Um dos mais potentes impactos que uma empresa pode ter na sociedade é a demissão de um colaborador. A repercussão vai muito além da vida pessoal daquele indivíduo. Trata-se de um efeito dominó que repercute na família, no bairro, no comércio chegando até mesmo na economia de uma cidade inteira. Se uma demissão tem todo este poder de impacto, parece óbvio que ela deveria ser feita de maneira responsável e incluída na agenda ESG das empresas. Mas não é.

O processo de demissão é o mais abandonado na gestão de pessoas. "As empresas se esforçam tanto para construir uma marca empregadora bacana, criam uma alta expectativa na contratação, investem tudo no onboarding. Mas quando chega o momento de maior atrito com os colaboradores, que é a demissão, elas simplesmente perdem o controle do que acontece. Não dá para dizer que a companhia leva o ESG a sério se não faz nada sobre demissão - isso deve constar inclusive nos relatórios anuais", analisa Lucy Nunes, fundadora da Prepara-me, startup que trabalha com demissão responsável para cargos de entrada até média gerência.

Entre maio e julho de 2022, a consultoria Produtive Carreira e Conexões com o Mercado elaborou uma pesquisa com 417 profissionais sobre sua experiência com a demissão: 61,4% dos demitidos foram surpreendidos pela notícia do desligamento, o que demonstra que não houve nenhuma preparação prévia; 35,7% alegou falta de clareza do gestor neste momento; quase 70% dos líderes não souberam demitir, ou seja, não estão preparados para a função; 46% dos demitidos relatam ter ficado magoados com a forma como o desligamento foi feito. "Costumo brincar que, na contratação, somos uma família. Na demissão, somos casos de família", diz Lucy.

Falar sobre demissão pode ser tabu dentro das corporações, mas é um assunto inevitável: somente no ano passado, o Brasil contou com 20 milhões de demissões. Segundo dados do Ministério do Trabalho, o tempo de permanência média de um trabalhador no mesmo emprego vem diminuindo: não chegou a dois anos em janeiro de 2023. Profissionais de 18 a 24 anos têm uma média ainda menor: nove meses. Já quem tem mais de 65 anos permanece em média nove anos em um emprego.

"Não existe demissão feliz. Demissão é fim de relacionamento, fim do conhecido, fim da rotina. É um luto. Porém, se demitir faz parte do negócio, como faço isso de forma a minimizar os impactos negativos? Isso significa demissão responsável", explica Lucy.

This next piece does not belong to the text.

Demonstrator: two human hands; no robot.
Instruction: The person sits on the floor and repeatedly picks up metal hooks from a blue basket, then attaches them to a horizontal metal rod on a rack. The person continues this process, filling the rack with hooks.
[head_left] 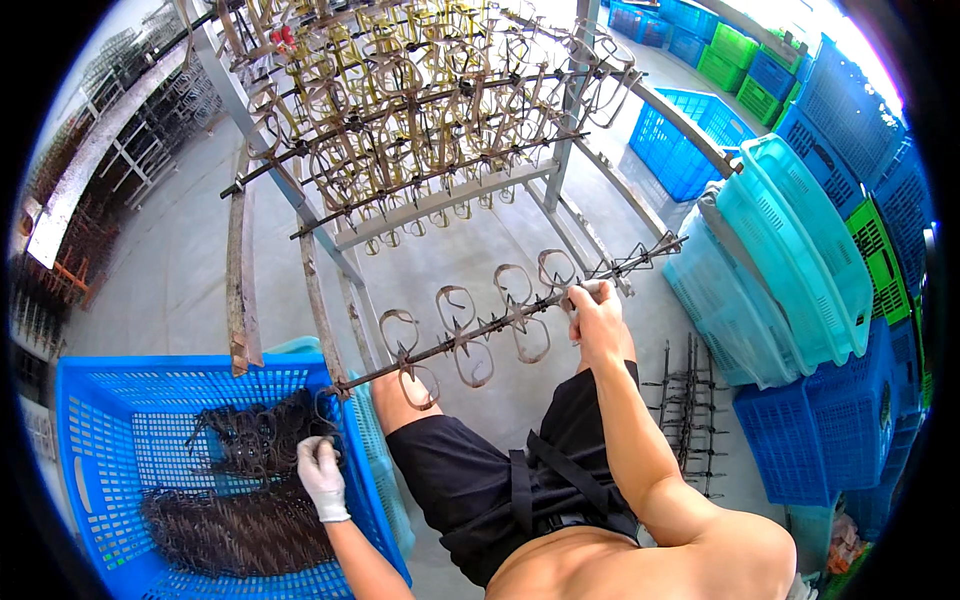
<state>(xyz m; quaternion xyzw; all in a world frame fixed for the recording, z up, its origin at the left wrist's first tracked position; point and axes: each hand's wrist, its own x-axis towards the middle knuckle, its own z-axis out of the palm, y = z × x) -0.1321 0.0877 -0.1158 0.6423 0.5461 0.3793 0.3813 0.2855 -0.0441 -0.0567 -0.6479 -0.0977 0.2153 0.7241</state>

O processo, conhecido como offboarding, pode ser conduzido de diversas formas. Ele deve começar muito antes do dia da demissão. Em primeiro lugar, a notícia não deveria ser uma surpresa - o colaborador precisaria receber periodicamente feedbacks sobre seu desempenho. O líder tem que ser preparado para dar a notícia com respeito e cuidado. O departamento de Recursos Humanos também deve ser equipado para oferecer bom pacote de benefícios ou ajuda ao demitido. Isso inclui um apoio à sua recolocação profissional.

"Na agenda ESG das empresas existe toda uma preocupação com o entorno, com a comunidade que está em vulnerabilidade social. Entretanto, quem será demitido poderá ficar vulnerável também e não será assistido. Isso acontece principalmente com profissionais de cargos de entrada que não têm a mesma reserva financeira que um diretor".

Segundo Lucy, deixar de cuidar do processo demissional vem custando muito caro às empresas. O risco do ex-colaborador falar mal da companhia nas redes sociais e manchar a imagem que a empresa passou anos tentando construir é grande - sem contar os riscos de processos trabalhistas. Ela aponta que, por outro lado, mais de 70% daqueles que receberam apoio das empresas para recolocação profissional saem com uma boa impressão do antigo trabalho.

"Chegará o dia em que demitir sem se responsabilizar pelos impactos sociais causados, será tão inadmissível como é hoje poluir um rio e não se responsabilizar pelos impactos ambientais", conclui.